_Exercise_. Range to output from the entries below: the line containing "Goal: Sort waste" through the line containing "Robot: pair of". Set it down exactly, ends included, nothing else.

------ Input records

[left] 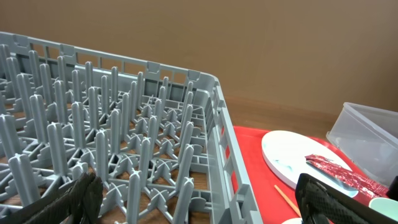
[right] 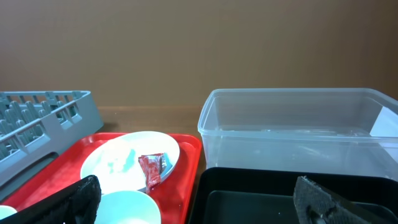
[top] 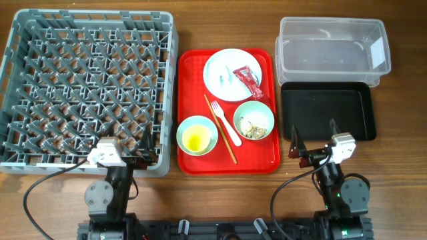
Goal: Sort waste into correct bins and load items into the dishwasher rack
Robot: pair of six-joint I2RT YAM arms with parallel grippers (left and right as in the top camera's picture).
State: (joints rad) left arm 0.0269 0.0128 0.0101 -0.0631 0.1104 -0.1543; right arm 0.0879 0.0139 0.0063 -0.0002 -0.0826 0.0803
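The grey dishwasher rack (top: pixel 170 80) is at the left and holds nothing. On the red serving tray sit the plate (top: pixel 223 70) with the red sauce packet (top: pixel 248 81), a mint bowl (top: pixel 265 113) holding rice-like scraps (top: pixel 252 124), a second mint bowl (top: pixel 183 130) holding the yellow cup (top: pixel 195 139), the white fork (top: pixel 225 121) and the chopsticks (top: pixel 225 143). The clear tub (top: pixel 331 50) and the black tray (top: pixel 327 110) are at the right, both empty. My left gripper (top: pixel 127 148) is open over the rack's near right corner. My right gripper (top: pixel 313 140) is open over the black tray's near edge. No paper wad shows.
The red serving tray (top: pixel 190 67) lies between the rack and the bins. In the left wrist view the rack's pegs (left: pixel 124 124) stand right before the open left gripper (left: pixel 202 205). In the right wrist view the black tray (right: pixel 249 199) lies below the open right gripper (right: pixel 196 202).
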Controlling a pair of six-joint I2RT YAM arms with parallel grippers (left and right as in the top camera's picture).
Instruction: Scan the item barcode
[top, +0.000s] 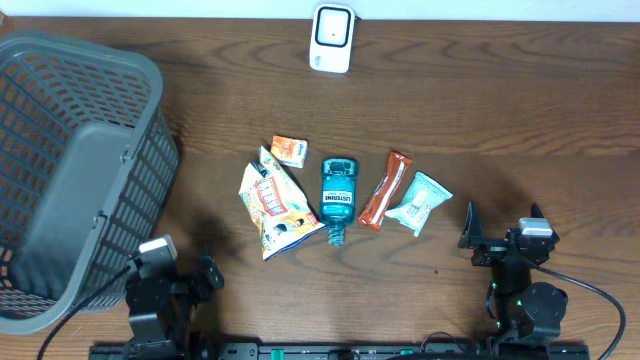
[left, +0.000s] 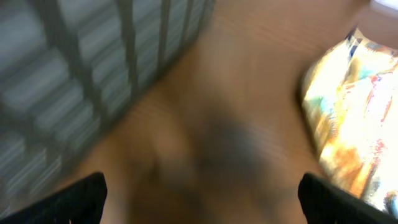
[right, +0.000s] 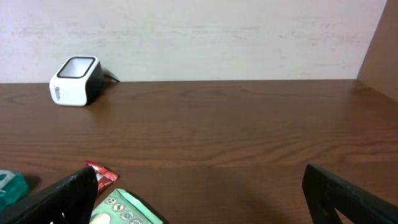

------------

_Output of the exercise_.
Goal: Sort waste into correct bins and load items into the dishwasher rack
Robot: pair of six-joint I2RT YAM arms with parallel grippers (left and right as in the top camera's picture).

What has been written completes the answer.